I'm coming around to @jeffzi idea of pandas parallel methods of re/set_index to manage the indices. It gets us around this sticky issue of ordering when updating the index and it will be immediately obvious for any pandas user how it works.

So it might look like:

schema = pa.DataFrameSchema(
    columns={
        "col0": Column(pa.String),
        "col1": Column(pa.String),
        "col2": Column(pa.String)
    }
).set_index(["col0","col1"])
print(schema)

DataFrameSchema(
    columns={'col2': <Schema Column: 'col2' type=string>}, 
    index=MultiIndex(
        columns={
            "col0": "<Schema Column: 'col0' type=string>",
            "col1": "<Schema Column: 'col1' type=string>"
        },...
    )

This also alleviates the awkwardness of being able to name your columns with the dictionary key for the Column object, but then for a Multiindex, which is just a list of Index objects, having to specify name. Also, I see this as a smaller break with the current api.
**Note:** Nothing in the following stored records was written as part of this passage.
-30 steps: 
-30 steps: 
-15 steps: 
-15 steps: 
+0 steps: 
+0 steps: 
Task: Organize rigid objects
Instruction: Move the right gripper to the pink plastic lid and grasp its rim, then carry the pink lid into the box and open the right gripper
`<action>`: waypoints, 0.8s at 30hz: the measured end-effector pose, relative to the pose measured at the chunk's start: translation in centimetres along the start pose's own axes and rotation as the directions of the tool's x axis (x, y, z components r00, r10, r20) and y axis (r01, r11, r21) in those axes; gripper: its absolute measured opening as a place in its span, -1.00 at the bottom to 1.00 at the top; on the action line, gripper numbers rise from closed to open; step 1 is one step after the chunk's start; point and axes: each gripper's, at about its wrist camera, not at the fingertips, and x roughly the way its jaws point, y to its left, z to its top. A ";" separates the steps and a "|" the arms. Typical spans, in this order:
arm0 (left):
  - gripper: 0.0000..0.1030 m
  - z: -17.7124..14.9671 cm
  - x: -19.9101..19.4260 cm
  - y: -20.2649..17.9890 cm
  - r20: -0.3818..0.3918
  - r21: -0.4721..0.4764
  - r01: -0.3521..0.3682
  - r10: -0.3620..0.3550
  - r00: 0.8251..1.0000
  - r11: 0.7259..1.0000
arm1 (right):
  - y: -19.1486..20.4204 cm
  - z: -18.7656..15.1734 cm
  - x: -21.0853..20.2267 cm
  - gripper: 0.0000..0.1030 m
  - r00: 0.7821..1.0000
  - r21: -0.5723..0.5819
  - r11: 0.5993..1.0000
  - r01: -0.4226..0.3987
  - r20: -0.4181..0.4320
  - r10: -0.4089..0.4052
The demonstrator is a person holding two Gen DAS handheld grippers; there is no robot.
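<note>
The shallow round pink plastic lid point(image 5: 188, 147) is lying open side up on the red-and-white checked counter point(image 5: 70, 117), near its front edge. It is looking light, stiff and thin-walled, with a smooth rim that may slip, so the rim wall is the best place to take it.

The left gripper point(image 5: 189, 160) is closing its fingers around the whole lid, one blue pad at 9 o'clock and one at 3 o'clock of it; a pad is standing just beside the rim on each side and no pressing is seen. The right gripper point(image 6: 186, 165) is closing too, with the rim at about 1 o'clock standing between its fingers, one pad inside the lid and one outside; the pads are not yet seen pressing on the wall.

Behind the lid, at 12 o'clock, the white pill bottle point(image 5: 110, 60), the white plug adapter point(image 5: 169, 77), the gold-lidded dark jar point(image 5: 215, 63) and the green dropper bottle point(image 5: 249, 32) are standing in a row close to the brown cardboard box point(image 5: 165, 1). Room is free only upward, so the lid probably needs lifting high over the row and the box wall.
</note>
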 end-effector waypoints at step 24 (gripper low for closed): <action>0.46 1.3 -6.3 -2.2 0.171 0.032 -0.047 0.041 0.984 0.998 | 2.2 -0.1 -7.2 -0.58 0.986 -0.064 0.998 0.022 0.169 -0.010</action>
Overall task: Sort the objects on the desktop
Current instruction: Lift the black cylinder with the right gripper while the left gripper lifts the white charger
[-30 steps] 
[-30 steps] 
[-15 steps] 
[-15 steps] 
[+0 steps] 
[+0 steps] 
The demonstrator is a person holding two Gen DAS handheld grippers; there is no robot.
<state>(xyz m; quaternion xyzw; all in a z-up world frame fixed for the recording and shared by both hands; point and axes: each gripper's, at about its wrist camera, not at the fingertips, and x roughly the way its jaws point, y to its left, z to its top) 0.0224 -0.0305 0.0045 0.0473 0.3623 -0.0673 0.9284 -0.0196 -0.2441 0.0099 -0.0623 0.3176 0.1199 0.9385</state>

cosmicBboy commented 3 years ago

cool! thanks for your feedback and comments @ktroutman @jeffzi, I think the first step to take on this would be to implement the re/set_index() methods and see how that feels, and then reassess if we still want th Column(..., index=True) functionality. I only hesitate because of this reason:

you could allow index=True/False in the constructor of a Column but not in DataFrameSchema.update()

I think introducing these kinds of exceptions in the method behavior introduce a sort of inconsistent user experience, but I wouldn't write it off if it gets us better usability. Another proposal would be to have a fields kwarg in the DataFrameSchema constructor where you can specify both Column and Index objects:

DataFrameSchema(
    fields={
        "col1": pa.Column(),
        "col2": pa.Column(),
        "col3": pa.Column(),
        "index1": pa.Index(),
        "index2": pa.Index(),
    }
)

Where the behavior for how the index (and potentially multiindex) is handled is similar to the way it's done with the class-based SchemaModel API. This would be an alternative way to construct dataframe schemas, where a SchemaInit error would be thrown if fields were specified with any of columns or index.

@ktroutman let me know if you'd still like to make a contribution, for the re/set_index() methods! I'm working on #200, which is turning out to be fairly involved, so I won't be able to get to this for a few weeks at least.

abyz0123 commented 3 years ago

Sure thing -- I will try to put something together later this week.